NAIROBI, THE CITY THAT BLOWS SMOKE IN YOUR FACE

It’s been a crazy few weeks. Events unfolded that were nearly equal in their grandeur and their tragedy. The hardest hitting news for me was Chester Bennington’s suicide. All who know me closely are aware of how much I revered Linkin Park’s music and how it was an accompanying soundtrack in my life. I almost lived and breathed their lyrics. I know I come off as an unserious, entitled millennial but we all battle demons, some more than others. And music helps. Especially music that seems to “get us”. Thanks for all your calls and messages to check up on me, by the way. They were really helpful. Phahaha, as if. In Kenya, depression is a first world problem. That’s what some of you believe, no?

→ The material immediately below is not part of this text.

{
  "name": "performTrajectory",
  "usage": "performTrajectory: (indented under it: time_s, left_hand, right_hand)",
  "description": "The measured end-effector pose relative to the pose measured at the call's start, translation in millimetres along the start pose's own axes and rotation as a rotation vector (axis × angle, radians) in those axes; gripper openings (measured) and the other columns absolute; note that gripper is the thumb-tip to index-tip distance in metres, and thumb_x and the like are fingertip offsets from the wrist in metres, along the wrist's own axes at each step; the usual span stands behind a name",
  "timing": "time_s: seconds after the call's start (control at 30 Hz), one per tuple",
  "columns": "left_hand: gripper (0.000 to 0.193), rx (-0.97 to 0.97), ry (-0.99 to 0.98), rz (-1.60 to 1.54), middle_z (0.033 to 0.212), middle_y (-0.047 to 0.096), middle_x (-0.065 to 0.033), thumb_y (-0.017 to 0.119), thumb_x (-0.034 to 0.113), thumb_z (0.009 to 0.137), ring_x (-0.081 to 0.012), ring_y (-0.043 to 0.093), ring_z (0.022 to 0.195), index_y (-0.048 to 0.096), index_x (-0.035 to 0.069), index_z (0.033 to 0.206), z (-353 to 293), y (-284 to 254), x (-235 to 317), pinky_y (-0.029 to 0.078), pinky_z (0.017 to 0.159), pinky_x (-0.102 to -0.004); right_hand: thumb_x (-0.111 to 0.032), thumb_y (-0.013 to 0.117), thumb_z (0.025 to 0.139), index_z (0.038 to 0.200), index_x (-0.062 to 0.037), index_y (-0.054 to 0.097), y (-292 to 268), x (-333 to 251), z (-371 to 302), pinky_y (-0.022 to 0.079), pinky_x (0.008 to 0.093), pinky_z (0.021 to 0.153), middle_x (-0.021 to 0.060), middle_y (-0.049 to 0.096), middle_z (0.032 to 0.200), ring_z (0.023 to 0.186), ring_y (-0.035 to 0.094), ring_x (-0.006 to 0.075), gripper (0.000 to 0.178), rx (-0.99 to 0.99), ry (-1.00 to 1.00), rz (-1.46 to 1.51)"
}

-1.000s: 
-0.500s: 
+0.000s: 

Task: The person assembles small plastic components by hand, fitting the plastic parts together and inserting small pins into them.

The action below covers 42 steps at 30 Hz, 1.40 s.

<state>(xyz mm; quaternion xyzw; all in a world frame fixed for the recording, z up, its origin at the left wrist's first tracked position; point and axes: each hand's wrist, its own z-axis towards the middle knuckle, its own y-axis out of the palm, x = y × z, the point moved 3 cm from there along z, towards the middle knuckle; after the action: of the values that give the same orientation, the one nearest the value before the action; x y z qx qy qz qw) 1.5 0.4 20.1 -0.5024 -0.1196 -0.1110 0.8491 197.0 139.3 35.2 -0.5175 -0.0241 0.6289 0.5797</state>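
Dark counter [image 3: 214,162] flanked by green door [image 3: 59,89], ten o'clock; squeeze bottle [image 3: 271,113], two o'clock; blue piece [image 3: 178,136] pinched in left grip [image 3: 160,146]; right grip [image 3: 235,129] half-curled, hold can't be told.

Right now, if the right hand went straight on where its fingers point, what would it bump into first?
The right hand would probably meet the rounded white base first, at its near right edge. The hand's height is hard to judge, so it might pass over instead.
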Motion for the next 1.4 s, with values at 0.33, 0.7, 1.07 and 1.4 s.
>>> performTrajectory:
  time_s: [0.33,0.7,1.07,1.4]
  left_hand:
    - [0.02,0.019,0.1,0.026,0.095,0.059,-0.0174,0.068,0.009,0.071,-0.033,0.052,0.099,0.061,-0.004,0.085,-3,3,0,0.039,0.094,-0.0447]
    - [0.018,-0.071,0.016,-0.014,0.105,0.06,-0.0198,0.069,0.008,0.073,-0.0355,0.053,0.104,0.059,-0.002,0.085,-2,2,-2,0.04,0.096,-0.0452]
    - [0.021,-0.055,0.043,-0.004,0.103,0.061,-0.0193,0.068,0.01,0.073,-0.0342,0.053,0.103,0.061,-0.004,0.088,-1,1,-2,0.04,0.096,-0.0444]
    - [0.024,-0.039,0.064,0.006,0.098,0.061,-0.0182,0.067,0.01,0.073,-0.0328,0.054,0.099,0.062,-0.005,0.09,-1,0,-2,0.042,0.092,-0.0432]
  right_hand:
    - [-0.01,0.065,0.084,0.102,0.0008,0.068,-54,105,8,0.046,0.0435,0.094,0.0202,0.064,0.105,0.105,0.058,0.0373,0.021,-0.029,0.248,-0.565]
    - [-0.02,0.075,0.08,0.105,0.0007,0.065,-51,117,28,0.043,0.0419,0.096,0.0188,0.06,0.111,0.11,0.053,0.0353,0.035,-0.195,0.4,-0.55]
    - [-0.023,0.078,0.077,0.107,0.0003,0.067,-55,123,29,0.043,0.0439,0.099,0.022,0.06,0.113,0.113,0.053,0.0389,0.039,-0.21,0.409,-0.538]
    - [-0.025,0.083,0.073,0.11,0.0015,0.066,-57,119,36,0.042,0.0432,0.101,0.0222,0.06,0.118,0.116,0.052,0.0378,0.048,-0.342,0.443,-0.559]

But I digress. This isn’t about Chester. I’m still too raw and heartbroken to think up anything with enough reverence for him. I’m going back to my unserious, entitled millennial pieces of writing. I recently had a conversation with someone who said that I can’t use my work as a portfolio because it’s too personal. Not forgetting unserious. I didn’t know there was a specific criteria for personal blogging. It was hard to tell her that the clues are in the title. I mean, when I introduce Nairobi Pedestrian, I say it’s a personal creative writing and lifestyle blog. Is that not clear enough?

This is beginning to look like a journal rant. Anyway, what was I saying? Yes, the past few weeks have been what I elaborately call, a complete and utter mindfuck.

So what’s happened? Oh yes, Lewis Hamilton won the British Grand Prix in a fashion so spectacular, none of us were surprised.

His Excellency Uhuru Kenyatta, president of this [insert appropriate adjective here] republic of Kenya, snubbed the presidential debates because “He had nothing important to debate with Raila Odinga” according to The Nation. I hated the debates. They were shambolic, ridiculous, offered absolutely no insight whatsoever into the manifestos of the candidates and were held a fortnight to the elections. The only thing that should be done a fortnight before a major event is a student bribing the exam officer one last time to ensure that she gets accurate leakage. I was disappointed that H.E. Uhuru didn’t show up because endlessly listening to the leader of the opposition call the wrong man Joe and give double speak answers got monotonous. And the previous debate held hours earlier for the “other” presidential candidates were just an avenue for a pseudointellectual with an ego the size of the horn of Africa say that he came from “Washington Ndizi” and that he attended a “universirry” abroad. Ugh, spare me. He was so inept that people actually suggested that he give up the chair for his running mate, who was more articulate. I was also very disappointed that there were no female presidential candidates but that’s another row for another day.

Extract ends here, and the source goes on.